Quer durch alle Parteien?

Ich kann es mir bei der FPÖ schwer vorstellen. Da höre ich sehr viele Thesen von Klimawandel-Leugnern. Aber sonst müsste ein Ruck durch alle Parteien gehen.

Betrifft Ihr Rückzug aus der Politik auch Ihre Partei? Oder haben Sie bei den Grünen noch eine Funktion?

Ich habe mich bewusst aus der Parteipolitik zurückgezogen. Grünes Parteimitglied bin ich noch. Aber ich sehe mich als Mitglied der Zivilgesellschaft.

Wie beurteilen Sie von außen die Performance der türkis-grünen Regierung?

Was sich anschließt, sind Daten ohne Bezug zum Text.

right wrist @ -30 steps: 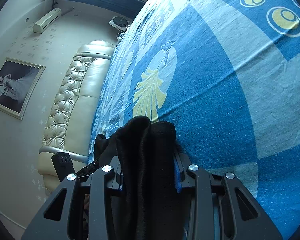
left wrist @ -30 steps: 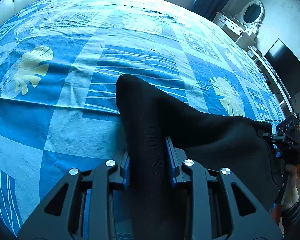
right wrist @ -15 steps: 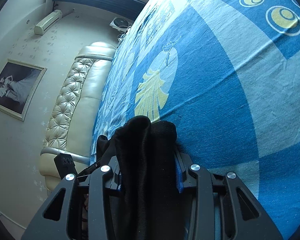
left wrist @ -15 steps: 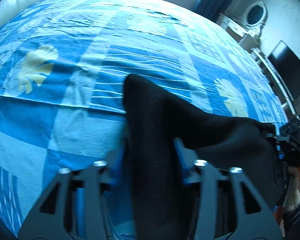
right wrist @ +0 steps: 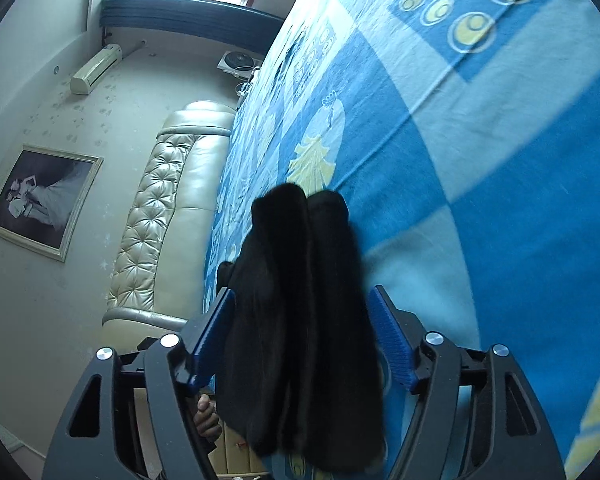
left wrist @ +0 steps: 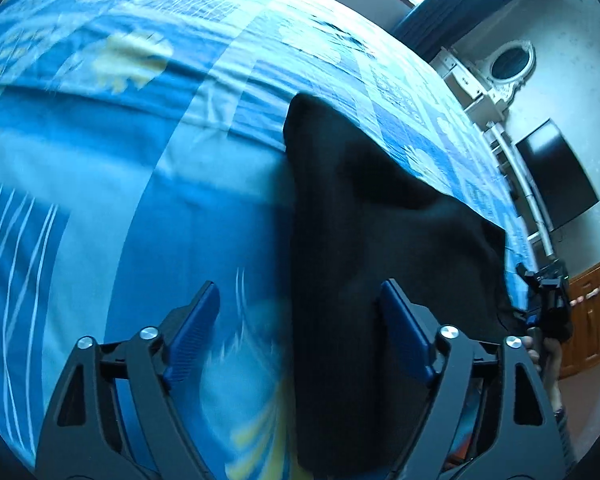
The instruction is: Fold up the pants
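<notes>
Pants (left wrist: 364, 240) lie on the bedspread (left wrist: 100, 184) between both spread claws, left (left wrist: 300, 320) and right (right wrist: 300, 332).

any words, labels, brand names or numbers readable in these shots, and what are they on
None can be read.
The black pants, the blue patterned bedspread and both hand-held grippers show no lettering.
The framed picture and the wall air conditioner are too small to show any text.
</notes>
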`<state>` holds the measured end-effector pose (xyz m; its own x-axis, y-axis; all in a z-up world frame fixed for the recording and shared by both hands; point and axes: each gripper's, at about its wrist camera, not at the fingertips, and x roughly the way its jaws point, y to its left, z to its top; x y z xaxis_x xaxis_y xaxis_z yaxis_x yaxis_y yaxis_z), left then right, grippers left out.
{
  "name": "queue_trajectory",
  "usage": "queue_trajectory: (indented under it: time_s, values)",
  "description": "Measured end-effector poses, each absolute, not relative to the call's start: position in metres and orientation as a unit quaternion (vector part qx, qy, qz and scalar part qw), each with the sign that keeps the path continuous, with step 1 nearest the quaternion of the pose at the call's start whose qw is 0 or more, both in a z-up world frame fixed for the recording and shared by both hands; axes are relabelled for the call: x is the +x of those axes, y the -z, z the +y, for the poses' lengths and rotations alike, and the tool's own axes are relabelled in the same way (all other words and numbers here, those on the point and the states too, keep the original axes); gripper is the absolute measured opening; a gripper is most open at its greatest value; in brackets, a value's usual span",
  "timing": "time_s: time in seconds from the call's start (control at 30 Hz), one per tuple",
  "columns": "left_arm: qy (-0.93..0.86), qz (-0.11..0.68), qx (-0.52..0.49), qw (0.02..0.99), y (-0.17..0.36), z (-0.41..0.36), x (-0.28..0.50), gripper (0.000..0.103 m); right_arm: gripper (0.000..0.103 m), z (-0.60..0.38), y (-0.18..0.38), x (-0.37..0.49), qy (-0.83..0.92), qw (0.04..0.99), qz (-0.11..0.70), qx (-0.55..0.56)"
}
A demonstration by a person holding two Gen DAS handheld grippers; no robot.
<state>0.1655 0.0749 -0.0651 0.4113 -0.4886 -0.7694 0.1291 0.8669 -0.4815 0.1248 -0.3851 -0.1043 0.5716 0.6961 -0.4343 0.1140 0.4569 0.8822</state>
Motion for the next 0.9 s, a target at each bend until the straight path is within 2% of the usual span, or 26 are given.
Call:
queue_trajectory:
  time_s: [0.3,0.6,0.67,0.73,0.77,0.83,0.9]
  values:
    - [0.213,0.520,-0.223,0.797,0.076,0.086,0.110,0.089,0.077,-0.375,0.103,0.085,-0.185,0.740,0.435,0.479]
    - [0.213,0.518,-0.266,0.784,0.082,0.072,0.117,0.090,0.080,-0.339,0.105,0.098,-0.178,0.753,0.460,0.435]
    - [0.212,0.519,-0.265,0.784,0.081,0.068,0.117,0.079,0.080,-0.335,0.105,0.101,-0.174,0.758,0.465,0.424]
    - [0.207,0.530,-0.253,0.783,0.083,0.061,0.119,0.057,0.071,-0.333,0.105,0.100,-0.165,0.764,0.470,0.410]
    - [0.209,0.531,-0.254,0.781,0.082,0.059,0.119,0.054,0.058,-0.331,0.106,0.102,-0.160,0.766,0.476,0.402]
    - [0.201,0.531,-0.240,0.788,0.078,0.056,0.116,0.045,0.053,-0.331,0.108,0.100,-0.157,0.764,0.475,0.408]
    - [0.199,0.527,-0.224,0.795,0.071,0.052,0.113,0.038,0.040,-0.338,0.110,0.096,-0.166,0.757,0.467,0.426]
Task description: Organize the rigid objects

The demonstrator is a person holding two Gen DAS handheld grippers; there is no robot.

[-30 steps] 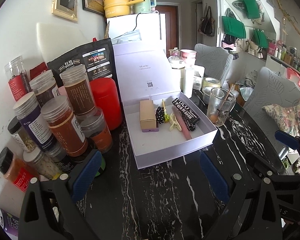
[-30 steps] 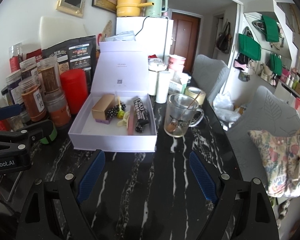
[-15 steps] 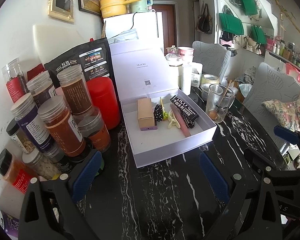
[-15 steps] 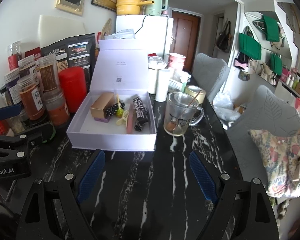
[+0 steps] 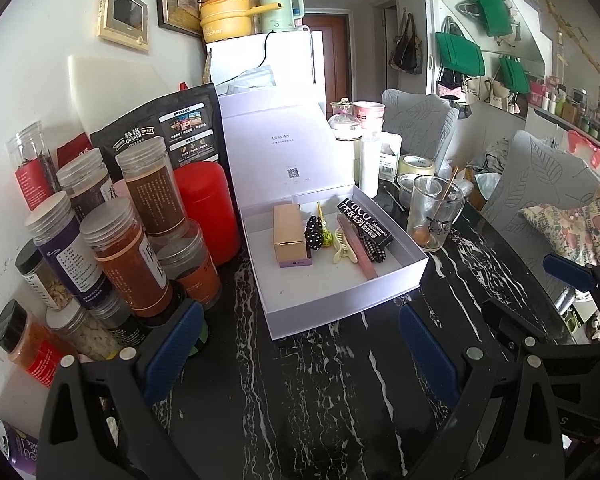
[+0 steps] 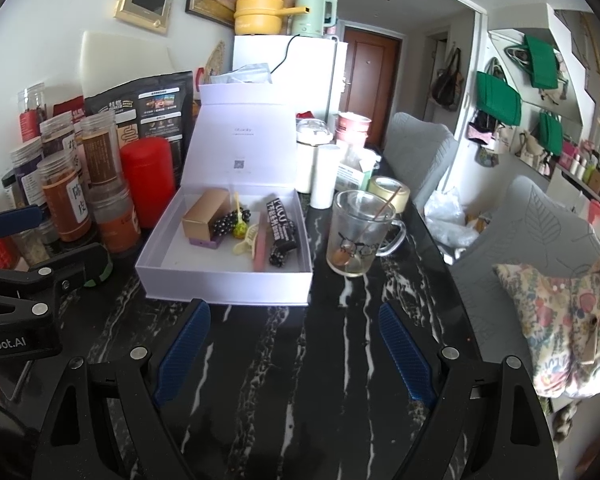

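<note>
Now waiting: left tongs (image 5: pixel 296 350) and right tongs (image 6: pixel 294 350) both apart, holding nothing. Ahead, open white cardboard box (image 6: pixel 228 286) packed; lid-closing probably next.

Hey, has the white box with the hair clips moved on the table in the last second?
No. In the right wrist view the white box sits in the same spot beside the glass mug and red canister.
</note>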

Ich finde, dass die Regierung besser ist als ihr Ruf. Sie hat sehr viel zusammengebracht. Die Grünen haben inhaltlich auch mehr weitergebracht, als ich mir das zum Start erwartet habe.

Und das mit einer ÖVP.

Ich kenne das zwar nur aus der zweiten Ebene, aber ich habe das Gefühl, dass das Miteinander unter Kanzler Karl Nehammer besser geworden ist. Vor allem, was die Gesprächsbereitschaft betrifft. Mit Sebastian Kurz war es zu Beginn der Koalition auch eine sehr gute Kooperation. Das hat sich verändert, als sich die öffentlichen Stimmungen geändert haben. Ich finde jedenfalls, dass es richtig war, in die Regierung zu gehen. Wo die Regierung insgesamt einen Verbesserungsbedarf hatte und hat, ist die Frage der Kommunikation, der Darstellung der guten Inhalte.

Sie selbst haben keine Lust mehr, in die Politik zurückzukehren?

Ich habe vor drei Jahren ein neues Leben gestartet, bin von Linz nach Wien gezogen und genieße das alles sehr. Dennoch möchte ich Mut machen, in die Politik zu gehen. Das ist eine tolle und unglaublich wichtige Arbeit. Ich möchte auch den Politikerinnen und Politikern mitgeben, dass sich nicht zeitlebens in der Politik sein müssen. Es gibt auch ein gutes Danach.